Typische Anwendungen für durchgefärbte Kunststoffe
Massengefärbte Kunststoffe werden dort eingesetzt, wo Schnittkanten, Abrieb, Bohrungen oder Materialabtrag sichtbar sein können. Das betrifft unter anderem technische Kunststoffteile, Gehäuse, Profile, Formteile oder Serienprodukte mit definiertem Farbton. Auch bei Bauteilen, die nicht zusätzlich beschichtet oder lackiert werden, ist die Einfärbung in der Masse ein naheliegender Ansatz.
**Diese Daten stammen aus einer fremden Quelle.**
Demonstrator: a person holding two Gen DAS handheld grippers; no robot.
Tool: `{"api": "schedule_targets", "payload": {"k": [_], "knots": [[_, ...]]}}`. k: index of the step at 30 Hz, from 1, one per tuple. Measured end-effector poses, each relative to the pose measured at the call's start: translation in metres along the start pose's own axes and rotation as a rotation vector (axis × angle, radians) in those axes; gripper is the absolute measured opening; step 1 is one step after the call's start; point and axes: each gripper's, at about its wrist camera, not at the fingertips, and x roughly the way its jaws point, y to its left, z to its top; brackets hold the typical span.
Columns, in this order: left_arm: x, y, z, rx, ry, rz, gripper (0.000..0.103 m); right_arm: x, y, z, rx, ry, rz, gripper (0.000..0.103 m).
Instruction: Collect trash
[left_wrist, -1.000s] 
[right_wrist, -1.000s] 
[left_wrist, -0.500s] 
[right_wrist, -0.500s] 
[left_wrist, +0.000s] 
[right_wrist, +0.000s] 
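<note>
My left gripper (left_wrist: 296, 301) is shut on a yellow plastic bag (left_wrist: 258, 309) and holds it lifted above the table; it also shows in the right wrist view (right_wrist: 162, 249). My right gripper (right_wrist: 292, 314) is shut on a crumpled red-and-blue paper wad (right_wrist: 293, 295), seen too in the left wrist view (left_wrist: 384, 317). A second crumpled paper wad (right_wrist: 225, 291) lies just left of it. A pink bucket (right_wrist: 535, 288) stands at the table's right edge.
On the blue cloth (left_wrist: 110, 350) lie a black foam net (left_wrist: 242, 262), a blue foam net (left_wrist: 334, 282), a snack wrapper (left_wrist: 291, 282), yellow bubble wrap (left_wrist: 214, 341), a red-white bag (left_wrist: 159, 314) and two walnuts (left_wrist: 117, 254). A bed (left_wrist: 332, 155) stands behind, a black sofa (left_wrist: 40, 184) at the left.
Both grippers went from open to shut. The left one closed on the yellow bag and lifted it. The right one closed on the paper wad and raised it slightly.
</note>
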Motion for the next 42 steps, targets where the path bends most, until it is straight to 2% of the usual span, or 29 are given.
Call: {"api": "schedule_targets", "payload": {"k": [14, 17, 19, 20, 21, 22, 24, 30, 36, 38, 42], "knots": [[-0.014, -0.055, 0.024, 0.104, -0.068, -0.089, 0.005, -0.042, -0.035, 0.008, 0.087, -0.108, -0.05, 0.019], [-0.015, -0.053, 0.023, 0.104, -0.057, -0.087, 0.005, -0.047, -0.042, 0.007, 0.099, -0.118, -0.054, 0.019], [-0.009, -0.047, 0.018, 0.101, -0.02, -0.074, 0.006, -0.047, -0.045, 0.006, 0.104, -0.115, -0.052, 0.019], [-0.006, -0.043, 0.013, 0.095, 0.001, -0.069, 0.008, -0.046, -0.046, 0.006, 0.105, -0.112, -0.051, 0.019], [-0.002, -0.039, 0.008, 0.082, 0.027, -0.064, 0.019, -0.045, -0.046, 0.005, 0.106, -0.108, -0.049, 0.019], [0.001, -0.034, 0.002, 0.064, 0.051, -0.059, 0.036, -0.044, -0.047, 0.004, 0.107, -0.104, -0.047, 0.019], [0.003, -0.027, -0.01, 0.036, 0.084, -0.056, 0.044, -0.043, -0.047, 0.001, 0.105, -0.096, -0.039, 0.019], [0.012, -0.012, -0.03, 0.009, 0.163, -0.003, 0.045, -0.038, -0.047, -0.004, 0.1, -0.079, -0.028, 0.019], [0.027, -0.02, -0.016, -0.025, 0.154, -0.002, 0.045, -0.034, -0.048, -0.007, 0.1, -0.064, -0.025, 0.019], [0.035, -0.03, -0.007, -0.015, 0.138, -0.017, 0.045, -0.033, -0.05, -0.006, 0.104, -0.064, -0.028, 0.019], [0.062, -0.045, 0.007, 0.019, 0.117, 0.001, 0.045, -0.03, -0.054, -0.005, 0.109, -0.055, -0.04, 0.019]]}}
Gängige Formen der Farbzugabe
Die Farbgebung kann mit unterschiedlichen Farbträgern erfolgen, etwa über Masterbatches, flüssige Farbsysteme oder direkt dosierte Farbmittel. Welche Variante geeignet ist, hängt unter anderem vom Kunststofftyp, vom Verarbeitungsverfahren und von den Anforderungen an Farbkonstanz und Dosierbarkeit ab. In der Praxis geht es dabei nicht nur um den Zielton, sondern auch um eine reproduzierbare Verarbeitung im laufenden Prozess.
Abgrenzung zu Compoundieren innerhalb der Aufbereitungen
Innerhalb der Aufbereitungen bezeichnet das Einfärben von Massen die gezielte farbliche Einstellung eines Kunststoffs. Im Unterschied dazu umfasst das Compoundieren allgemein die Herstellung oder Anpassung einer Materialrezeptur, oft mit mehreren Komponenten wie Additiven, Füllstoffen oder Verstärkungen. Eine Einfärbung kann Teil eines Compoundierprozesses sein, ist fachlich aber enger auf die Farbgebung der Kunststoffmasse ausgerichtet.